Он просто жил этой жизнью, не представляя себе иной, не мечтая об отдыхе и не пытаясь как-то отвлечься от дел насущных.
Сергей Леонидович сочувствовал всем поступающим роженицам, заботливо поддерживал их и строго наставлял. Пациенток своих он оберегал от ненужных потрясений, старался облегчить их природную боль и приглушить естественный страх.
Каждый новый рабочий день становился для Сергея Леонидовича подарком, испытанием, сюрпризом и благословением.
Итак, рабочий день закрутился по спирали, затягивая в свой бурлящий водоворот и докторов, и пациенток, и всех, кто каким-то образом оказывался в городском родильном доме.
Заведующий, погрузившись в обыденные, привычные заботы даже и не заметил, как за окнами снова стало темнеть. День уходил.
Зимние вечера скоротечны, загадочны и неожиданны.
Вдруг наползает густая синяя мгла, сразу темнеет, и день, еще не доживший до своего временного конца, все-таки уступает очередь раннему вечеру, властно поглощающему дневной свет.
Все в этом мире повторяется.
Декабрь, завершающий годовой цикл, напористо и стремительно приближал любимый праздник.

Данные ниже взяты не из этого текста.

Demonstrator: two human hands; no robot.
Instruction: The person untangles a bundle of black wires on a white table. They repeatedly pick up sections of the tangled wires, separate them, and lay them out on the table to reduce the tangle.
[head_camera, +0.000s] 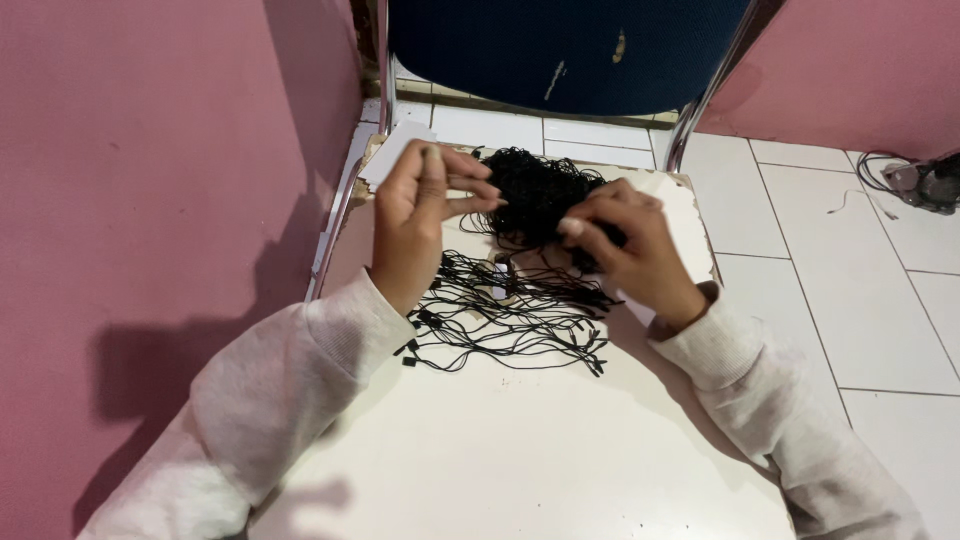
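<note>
Overhead, the left hand (415, 215) pinches a stack of white paper tags (392, 155) between closed fingers, above the white tabletop (520, 450). Just beside it, the right hand (635, 250) closes its fingers on black strings pulled from the tangled pile (535, 195); more loose black strings (510, 330) lie spread between both wrists.

Light falling evenly from upper right, moderately bright; arms casting soft shadows on pink wall (150, 250) at left and on table (520, 460); hands slightly motion-blurred; cords (540, 195) merging into black mass; no glare showing
</note>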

Доктор, с головой ушедший в каждодневные хлопоты, о грядущей новогодней суете еще и не думал. Все было некогда. Круговорот дел в его роддоме никогда не кончался, не останавливался, не ослабевал, хотя это Сергея Леонидовича совсем не удручало.
Человек ко всему привыкает. Ко всему, как ни странно…
И к заботам, и к работе, и к достатку, и к бедности…
К любви и ненависти. К горю и бедам.
Ко всему в этой жизни можно привыкнуть, кроме одного: к смерти никогда нельзя привыкнуть. Никогда.
В их роддоме такая беда случалась очень редко. Но здесь о ней помнили все и всегда. Помнили, хоть и не говорили. Не принято об этом судачить. Врачи ведь со временем тоже суеверными становятся.
Часов в пять Сергей Леонидович наконец-то опять вернулся в свой кабинет. Довольный прошедшим днем он взглянул за окно:
– Надо же, уже темно. Куда только время летит? Ну, да ладно. Все-таки нынешний день не бездарно прошел.
И правда, было чему радоваться.
Документы на поставку нового оборудования согласовали. Ремонт на третьем этаже закончили. Приемное отделение, отреставрированное и обновленное, сегодня в полдень торжественно открыли.
Хорошо-то как! Целый год не зря трудились.
Дверь кабинета скрипнула, приоткрылась, и уставшая женщина в белом колпачке на седых волосах заглянула в кабинет:
– Ты здесь, Сергей Леонидович? Можно?
– Заходи, конечно, Варвара Петровна. Садись. Чаю хочешь?
Женщина, вздохнув, чуть качнула головой:
– Давай, коли не шутишь, выпьем по чашечке. Что-то я устала сегодня. Ой, устала! Какой-то бесконечный нынче день выдался. Просто безумный…
Сергей Леонидович включил небольшой электрический чайник, стоявший на низкой тумбочке у окна, достал пачку с заваркой и озабоченно взглянул на женщину:
– Чай-то какой заварить? А? Зеленый? Или черный хочешь?
Варвара Петровна устало отмахнулась:
– Ой, да перестань уж… Какая разница? Все равно.